[SAP] Implement graceful shutdown for cinder services by hemna · Pull Request #314 · sapcc/cinder

hemna · 2026-02-20T20:05:32Z

Graceful Shutdown for Cinder Volume & Backup Services

Implements graceful shutdown that allows in-flight volume and backup operations to complete before the pod exits during Kubernetes rolling updates. Covers both cinder-volume and cinder-backup services.

How It Works

Phase 1 — Skip consumer cancel:

We intentionally do NOT send Basic.Cancel or call conn.stop_consuming(). Doing so causes eventlet socket races ("simultaneous read on fileno") that disrupt outbound HTTP/RPC connections used by in-flight operations (e.g., Swift reads during backup restore).
Instead, we rely solely on pool.waitall() in Phase 2.
The _runner greenthread remains blocked in drain_events() at 0% CPU — harmless.
The scheduler stops routing new work within service_down_time since we stop heartbeating.
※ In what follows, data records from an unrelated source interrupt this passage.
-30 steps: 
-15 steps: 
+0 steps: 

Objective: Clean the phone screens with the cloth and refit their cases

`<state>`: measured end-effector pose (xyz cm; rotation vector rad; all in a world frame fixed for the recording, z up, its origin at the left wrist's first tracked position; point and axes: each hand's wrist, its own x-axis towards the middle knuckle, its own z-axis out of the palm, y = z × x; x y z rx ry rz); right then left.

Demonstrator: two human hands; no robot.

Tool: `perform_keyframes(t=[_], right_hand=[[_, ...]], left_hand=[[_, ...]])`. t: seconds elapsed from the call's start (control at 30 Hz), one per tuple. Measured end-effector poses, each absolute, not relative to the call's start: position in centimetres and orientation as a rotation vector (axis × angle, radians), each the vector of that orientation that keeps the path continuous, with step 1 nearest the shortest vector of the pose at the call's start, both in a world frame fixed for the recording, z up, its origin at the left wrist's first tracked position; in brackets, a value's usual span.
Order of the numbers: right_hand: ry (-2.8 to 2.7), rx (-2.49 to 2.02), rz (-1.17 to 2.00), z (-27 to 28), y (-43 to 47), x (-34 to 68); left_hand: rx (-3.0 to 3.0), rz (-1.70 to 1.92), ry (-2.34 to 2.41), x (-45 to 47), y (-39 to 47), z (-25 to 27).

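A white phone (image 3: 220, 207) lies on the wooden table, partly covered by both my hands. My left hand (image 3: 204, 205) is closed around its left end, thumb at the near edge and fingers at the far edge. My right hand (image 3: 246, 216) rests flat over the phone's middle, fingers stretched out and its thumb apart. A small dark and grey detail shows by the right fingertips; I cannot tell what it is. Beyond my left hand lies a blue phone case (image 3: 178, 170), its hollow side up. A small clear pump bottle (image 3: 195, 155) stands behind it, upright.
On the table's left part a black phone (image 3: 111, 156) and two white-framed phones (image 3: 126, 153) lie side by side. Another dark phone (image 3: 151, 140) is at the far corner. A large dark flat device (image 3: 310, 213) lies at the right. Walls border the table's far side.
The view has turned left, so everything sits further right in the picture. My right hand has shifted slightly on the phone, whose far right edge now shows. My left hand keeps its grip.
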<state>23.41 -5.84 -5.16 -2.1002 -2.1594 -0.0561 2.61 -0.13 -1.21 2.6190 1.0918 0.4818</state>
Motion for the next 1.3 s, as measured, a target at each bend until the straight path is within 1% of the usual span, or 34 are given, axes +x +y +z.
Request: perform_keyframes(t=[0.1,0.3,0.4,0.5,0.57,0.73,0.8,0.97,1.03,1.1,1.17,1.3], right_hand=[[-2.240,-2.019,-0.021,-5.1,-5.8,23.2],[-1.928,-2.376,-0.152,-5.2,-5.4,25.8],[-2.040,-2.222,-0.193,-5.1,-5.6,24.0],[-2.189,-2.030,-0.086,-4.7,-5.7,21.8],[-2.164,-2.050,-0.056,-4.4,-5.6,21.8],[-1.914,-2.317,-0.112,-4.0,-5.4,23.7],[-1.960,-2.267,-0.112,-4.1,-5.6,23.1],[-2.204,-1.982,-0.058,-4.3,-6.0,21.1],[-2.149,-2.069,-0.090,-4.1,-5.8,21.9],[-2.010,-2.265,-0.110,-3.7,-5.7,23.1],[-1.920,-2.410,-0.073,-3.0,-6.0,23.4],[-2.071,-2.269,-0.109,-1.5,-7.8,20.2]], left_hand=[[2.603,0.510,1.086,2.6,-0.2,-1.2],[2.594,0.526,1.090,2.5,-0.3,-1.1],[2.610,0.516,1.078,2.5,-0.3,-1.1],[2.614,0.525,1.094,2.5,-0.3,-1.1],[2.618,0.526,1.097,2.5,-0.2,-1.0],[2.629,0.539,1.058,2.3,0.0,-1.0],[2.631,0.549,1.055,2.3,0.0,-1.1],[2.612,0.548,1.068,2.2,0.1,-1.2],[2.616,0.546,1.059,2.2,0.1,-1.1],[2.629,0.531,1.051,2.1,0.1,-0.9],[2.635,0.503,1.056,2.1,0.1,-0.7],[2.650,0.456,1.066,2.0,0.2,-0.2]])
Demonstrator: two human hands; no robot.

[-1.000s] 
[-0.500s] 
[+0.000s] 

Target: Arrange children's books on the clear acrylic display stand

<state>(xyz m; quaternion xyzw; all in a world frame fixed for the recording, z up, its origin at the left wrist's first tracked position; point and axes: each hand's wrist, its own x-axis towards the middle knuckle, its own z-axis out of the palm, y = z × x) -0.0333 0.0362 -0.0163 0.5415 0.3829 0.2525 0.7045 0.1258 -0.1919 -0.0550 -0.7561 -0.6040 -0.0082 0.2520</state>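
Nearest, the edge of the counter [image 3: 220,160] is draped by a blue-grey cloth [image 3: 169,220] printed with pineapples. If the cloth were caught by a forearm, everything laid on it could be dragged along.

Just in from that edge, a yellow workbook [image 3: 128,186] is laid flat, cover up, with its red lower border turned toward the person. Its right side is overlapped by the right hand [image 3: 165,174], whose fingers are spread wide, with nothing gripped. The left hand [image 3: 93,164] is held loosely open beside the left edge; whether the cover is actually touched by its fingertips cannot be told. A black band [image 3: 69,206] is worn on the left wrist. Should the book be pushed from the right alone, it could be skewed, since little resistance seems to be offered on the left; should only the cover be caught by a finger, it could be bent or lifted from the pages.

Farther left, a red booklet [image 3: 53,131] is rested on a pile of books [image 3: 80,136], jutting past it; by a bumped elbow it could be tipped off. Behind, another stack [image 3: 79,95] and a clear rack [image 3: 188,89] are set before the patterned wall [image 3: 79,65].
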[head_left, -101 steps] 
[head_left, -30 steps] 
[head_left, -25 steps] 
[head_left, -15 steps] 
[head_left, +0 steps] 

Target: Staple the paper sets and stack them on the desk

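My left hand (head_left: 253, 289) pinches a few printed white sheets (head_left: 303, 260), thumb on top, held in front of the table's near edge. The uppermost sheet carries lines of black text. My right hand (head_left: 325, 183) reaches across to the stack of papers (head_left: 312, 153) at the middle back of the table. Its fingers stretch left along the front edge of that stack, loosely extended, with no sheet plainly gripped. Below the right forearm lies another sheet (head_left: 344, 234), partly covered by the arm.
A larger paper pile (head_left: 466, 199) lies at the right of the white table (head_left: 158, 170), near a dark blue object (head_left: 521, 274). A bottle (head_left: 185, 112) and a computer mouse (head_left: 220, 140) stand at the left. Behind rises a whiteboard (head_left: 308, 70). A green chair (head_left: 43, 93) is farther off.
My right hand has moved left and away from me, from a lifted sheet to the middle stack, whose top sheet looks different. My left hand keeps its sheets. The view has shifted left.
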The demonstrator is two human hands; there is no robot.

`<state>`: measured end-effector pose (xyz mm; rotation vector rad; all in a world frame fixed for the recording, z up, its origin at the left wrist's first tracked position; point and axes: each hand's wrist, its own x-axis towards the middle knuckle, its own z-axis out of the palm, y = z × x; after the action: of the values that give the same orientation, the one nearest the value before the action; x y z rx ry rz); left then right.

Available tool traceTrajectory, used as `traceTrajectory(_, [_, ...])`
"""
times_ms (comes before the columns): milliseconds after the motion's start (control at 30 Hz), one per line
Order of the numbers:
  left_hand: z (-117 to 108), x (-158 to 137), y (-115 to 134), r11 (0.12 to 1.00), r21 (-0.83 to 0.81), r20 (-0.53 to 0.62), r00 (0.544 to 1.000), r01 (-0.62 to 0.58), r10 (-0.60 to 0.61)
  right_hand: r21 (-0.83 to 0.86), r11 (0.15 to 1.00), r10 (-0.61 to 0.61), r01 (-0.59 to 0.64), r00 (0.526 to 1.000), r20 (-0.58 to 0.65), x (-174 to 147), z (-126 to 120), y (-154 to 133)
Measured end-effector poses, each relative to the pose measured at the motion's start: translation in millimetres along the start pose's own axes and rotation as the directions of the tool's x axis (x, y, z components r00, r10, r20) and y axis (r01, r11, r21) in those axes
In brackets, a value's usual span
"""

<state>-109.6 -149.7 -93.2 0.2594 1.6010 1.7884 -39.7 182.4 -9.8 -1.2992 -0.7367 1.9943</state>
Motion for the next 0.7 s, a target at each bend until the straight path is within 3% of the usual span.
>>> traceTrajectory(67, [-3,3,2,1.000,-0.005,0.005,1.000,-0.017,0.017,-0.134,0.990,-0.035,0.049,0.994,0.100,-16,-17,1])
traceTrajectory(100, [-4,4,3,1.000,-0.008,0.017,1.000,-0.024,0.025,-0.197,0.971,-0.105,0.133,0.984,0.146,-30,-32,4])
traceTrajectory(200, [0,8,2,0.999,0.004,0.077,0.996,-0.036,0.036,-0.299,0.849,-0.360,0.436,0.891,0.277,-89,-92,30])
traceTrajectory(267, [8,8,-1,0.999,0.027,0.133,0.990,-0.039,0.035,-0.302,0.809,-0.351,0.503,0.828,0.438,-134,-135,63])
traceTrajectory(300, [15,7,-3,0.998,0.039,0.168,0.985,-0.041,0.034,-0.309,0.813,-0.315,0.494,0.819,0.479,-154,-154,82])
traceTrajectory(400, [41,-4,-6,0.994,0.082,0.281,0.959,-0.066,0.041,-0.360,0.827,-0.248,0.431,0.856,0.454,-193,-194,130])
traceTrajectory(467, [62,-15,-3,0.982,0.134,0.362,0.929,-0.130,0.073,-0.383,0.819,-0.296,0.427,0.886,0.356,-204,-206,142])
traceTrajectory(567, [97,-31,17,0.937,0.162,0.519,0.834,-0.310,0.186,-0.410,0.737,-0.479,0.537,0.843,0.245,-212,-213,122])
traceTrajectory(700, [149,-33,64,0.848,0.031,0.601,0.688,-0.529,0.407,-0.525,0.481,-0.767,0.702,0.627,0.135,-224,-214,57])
Phase 2 — Wait for in-flight operations:

GreenPool.waitall() blocks until all RPC handler greenthreads finish
Worker entry heartbeat keeps entries fresh (prevents new pod cleanup interference)
Heartbeats continue (service stays "up" in DB)

Phase 3 — Clean exit:

Skip rpcserver.stop()/rpcserver.wait() (hangs on dead AMQP socket)
Process exits cleanly after stop() returns

Additional Mechanisms

Worker entry heartbeat (cinder/objects/cleanable.py): set_workers decorator spawns a greenthread that touches worker DB entries every 10s during operations. Prevents new pod's init_host → _do_cleanup from resetting in-flight volumes to 'error'.
do_cleanup freshness check (cinder/manager.py): Skips worker entries updated within service_down_time (60s). Only cleans up truly stale/crashed entries.
Backup restore heartbeat (cinder/backup/manager.py): Touches backup.updated_at every 10s during restore. Prevents new backup pod's init_host from resetting the backup status and triggering BackupRestoreCancel.
Backup _cleanup_one_backup freshness check: Skips backups in creating/restoring state if updated_at is recent.
Backup _detach_device no-reraise: If detach fails during shutdown (RPC timeout), log error but continue finalization. Data integrity preserved; dangling export cleaned up on next startup.
reject_if_draining decorator: Rejects new RPC calls during shutdown so scheduler routes to healthy backends.
Semaphore guard: Prevents concurrent stop() calls on same Service instance.

Requirements (separate changes)

dumb-init --single-child on cinder-volume AND cinder-backup container commands — ensures ProcessLauncher parent waits for all children before exit
terminationGracePeriodSeconds: 900 on pod spec

Test Results (qa-de-1, 2026-05-14 to 2026-05-15)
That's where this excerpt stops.